• Exercise objective: Beneath this line is the data. Output exactly the lines from the line with "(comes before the" to the line with "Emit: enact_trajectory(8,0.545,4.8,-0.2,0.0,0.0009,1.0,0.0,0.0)", both ends included, and nothing more.

• Data for this task:
....................
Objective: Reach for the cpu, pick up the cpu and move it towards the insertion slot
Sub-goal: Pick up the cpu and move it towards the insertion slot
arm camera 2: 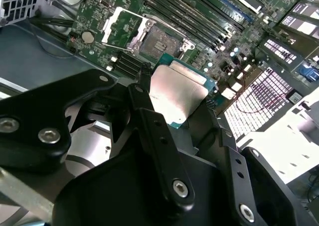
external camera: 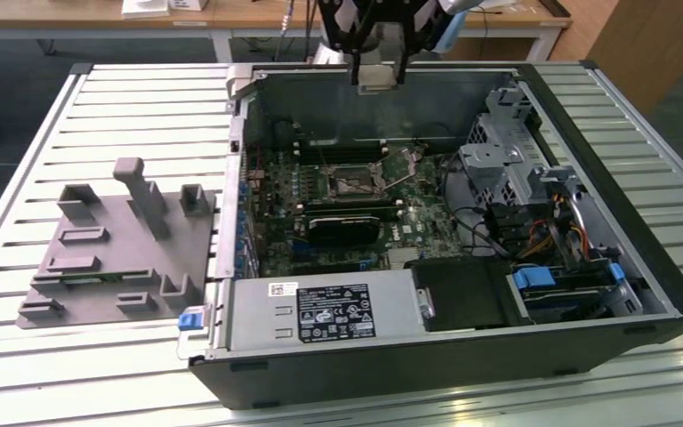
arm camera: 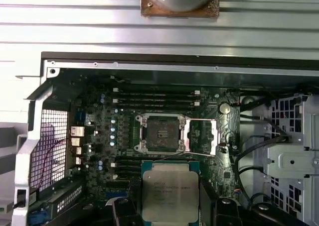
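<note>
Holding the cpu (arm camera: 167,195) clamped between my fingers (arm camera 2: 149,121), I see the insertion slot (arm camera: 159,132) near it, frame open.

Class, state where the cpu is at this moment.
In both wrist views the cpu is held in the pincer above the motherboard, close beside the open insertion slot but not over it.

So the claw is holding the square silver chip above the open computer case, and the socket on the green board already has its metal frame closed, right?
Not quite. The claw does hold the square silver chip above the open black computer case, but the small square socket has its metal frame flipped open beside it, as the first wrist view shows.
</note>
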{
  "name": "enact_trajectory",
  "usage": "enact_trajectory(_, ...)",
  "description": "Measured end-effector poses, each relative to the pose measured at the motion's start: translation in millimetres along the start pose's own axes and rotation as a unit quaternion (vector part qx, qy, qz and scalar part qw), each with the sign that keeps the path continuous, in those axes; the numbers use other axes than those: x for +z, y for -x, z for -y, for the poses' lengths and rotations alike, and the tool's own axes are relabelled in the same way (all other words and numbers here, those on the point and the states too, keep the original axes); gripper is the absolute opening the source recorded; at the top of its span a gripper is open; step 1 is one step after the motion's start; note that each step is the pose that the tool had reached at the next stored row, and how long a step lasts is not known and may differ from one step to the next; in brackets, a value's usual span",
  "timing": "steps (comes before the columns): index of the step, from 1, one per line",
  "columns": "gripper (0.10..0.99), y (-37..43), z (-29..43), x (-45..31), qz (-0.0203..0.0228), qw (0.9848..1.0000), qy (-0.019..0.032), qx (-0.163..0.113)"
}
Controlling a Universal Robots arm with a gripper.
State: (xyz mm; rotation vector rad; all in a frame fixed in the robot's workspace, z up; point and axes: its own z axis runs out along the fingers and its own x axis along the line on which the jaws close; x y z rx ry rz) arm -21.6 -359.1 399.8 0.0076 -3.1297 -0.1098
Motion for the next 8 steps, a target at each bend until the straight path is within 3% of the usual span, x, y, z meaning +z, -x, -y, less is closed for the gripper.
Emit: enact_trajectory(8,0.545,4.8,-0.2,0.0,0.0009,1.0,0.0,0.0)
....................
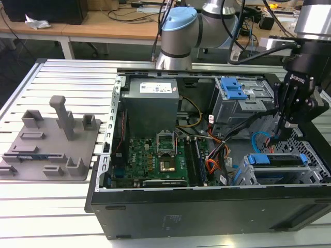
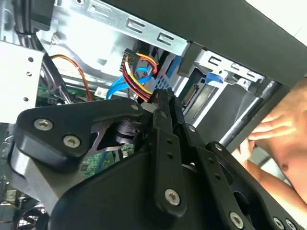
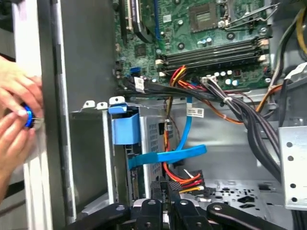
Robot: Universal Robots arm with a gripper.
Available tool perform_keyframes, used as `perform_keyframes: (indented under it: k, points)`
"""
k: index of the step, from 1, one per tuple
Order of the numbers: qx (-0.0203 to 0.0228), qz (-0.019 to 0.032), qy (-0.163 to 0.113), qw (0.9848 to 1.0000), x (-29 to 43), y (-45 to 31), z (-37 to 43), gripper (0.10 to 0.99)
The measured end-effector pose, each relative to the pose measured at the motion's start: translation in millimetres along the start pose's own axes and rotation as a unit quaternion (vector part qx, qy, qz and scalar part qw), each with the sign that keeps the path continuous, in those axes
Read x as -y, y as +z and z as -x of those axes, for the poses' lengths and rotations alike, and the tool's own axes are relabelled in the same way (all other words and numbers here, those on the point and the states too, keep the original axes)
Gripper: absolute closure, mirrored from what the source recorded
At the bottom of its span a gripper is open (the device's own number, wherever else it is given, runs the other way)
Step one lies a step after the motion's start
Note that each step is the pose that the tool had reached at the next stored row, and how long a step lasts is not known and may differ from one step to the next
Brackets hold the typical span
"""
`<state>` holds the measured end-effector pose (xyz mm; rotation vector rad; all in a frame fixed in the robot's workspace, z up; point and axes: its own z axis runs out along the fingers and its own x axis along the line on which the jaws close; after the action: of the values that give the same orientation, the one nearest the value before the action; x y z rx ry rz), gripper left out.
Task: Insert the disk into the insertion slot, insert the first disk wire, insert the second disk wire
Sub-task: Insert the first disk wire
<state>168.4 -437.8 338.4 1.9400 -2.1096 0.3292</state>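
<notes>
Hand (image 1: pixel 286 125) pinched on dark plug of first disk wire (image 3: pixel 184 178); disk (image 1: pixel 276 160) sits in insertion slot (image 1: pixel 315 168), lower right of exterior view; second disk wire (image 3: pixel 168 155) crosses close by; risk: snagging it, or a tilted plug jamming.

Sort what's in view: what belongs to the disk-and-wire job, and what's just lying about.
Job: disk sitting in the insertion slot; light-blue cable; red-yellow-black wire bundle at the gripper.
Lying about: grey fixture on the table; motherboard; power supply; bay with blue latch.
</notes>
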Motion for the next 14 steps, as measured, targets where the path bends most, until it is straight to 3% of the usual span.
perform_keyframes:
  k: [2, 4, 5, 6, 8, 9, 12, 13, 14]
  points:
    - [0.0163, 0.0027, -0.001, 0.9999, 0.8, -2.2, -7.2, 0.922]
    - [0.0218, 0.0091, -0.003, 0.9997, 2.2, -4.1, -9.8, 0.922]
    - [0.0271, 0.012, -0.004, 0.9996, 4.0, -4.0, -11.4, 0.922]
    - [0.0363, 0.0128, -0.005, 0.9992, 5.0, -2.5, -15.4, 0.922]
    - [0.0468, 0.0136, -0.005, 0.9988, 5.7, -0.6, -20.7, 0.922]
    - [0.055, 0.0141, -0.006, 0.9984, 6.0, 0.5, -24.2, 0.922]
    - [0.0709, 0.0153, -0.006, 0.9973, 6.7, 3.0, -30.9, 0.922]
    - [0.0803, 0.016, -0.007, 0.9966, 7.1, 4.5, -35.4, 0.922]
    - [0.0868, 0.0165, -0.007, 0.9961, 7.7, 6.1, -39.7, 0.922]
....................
• Result:
  "timing": "steps (comes before the columns): index of the step, from 1, one per line",
  "columns": "gripper (0.10..0.99), y (-37..43), z (-29..43), x (-45..31), qz (-0.0203..0.0228), qw (0.9848..1.0000), qy (-0.019..0.032), qx (-0.163..0.113)"
}
Controlling a Universal Robots arm with a gripper.
State: (xyz mm; rotation vector rad; all in a frame fixed in the robot's workspace, z up; point and axes: its own z axis runs out along the fingers and its own x axis along the line on which the jaws close; x y z rx ry rz) arm -21.6 -359.1 399.8 0.0076 -3.1297 -0.1098
Motion for the next 8 steps, a target at each bend until the straight path is within 3% of the usual span, x, y, z meaning +z, -x, -y, less is closed for the gripper.
Emit: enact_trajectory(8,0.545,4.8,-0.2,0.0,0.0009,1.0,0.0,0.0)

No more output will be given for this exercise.